▶ [Supplied data]
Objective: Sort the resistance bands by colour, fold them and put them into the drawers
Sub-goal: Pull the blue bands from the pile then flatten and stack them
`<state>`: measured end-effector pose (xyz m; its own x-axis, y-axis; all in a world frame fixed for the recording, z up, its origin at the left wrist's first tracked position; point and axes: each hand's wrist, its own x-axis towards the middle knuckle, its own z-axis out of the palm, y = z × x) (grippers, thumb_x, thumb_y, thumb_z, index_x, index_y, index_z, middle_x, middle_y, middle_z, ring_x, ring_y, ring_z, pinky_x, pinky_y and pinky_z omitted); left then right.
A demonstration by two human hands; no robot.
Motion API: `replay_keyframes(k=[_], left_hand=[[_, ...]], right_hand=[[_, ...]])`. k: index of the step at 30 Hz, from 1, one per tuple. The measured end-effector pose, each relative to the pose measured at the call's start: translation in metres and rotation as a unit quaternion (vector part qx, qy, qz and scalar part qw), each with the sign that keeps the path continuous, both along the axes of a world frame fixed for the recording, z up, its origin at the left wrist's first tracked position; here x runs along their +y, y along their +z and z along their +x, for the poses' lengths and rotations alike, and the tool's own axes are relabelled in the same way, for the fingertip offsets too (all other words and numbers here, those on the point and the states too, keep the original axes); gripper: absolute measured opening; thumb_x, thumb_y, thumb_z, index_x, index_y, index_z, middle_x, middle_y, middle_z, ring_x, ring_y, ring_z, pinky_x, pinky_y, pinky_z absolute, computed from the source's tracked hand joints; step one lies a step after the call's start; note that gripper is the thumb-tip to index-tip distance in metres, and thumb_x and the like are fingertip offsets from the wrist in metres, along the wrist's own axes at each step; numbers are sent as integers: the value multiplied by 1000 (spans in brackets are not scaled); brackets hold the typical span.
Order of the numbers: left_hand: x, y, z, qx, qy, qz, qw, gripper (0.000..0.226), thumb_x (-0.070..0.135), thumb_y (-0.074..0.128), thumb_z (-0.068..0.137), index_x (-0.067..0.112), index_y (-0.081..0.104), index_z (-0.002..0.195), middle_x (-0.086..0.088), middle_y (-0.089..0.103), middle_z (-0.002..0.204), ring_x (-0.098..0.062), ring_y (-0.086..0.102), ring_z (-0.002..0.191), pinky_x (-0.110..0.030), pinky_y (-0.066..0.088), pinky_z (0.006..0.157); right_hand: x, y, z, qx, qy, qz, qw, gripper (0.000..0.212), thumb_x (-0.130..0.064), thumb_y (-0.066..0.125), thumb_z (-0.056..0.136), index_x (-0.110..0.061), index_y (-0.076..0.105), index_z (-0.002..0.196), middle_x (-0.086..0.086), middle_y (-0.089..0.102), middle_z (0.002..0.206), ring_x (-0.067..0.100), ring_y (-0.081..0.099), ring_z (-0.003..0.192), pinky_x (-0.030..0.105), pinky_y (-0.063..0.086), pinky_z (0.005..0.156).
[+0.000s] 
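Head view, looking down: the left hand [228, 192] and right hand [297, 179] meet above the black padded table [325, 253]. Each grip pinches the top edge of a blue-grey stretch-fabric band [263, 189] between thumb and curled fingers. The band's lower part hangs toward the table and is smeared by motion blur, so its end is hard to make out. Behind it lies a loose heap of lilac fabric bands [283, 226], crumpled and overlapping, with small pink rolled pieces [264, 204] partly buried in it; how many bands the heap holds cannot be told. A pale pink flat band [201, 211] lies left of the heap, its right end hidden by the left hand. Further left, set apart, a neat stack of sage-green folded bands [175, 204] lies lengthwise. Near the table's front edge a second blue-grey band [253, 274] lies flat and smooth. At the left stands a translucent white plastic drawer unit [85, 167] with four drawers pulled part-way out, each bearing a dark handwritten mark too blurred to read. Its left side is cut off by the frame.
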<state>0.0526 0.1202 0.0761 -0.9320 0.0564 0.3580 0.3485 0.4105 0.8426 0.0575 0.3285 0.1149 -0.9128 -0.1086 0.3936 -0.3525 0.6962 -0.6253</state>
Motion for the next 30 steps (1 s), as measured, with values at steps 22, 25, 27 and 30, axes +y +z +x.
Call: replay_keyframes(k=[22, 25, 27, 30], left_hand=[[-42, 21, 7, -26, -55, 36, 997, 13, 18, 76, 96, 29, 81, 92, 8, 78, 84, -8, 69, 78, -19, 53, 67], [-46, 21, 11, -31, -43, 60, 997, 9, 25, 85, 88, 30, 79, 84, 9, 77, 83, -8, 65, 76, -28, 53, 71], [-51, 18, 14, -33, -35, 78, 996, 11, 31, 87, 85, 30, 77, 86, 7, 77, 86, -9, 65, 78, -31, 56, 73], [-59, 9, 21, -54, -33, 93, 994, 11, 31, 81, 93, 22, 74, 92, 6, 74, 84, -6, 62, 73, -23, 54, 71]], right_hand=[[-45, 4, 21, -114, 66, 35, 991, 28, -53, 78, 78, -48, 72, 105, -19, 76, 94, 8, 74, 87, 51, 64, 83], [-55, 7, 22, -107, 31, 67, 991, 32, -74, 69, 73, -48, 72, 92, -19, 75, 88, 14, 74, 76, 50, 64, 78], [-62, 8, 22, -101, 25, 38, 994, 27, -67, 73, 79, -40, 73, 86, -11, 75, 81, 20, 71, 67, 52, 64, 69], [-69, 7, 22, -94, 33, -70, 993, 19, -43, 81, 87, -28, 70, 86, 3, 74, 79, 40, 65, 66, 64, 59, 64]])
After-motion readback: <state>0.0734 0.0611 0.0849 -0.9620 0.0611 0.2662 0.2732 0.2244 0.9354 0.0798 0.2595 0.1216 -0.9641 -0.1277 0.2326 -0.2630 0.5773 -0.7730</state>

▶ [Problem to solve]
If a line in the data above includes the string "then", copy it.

▶ [Task solution]
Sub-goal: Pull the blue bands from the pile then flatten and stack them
`<state>`: measured end-effector pose (xyz m; its own x-axis, y-axis; all in a world frame fixed for the recording, z up, its origin at the left wrist's first tracked position; point and axes: each hand's wrist, its own x-axis towards the middle knuckle, its own z-axis out of the palm, y = z × x) (grippers, thumb_x, thumb_y, thumb_z, index_x, index_y, index_z, middle_x, middle_y, middle_z, ring_x, ring_y, ring_z, pinky_x, pinky_y and pinky_z omitted); left then right.

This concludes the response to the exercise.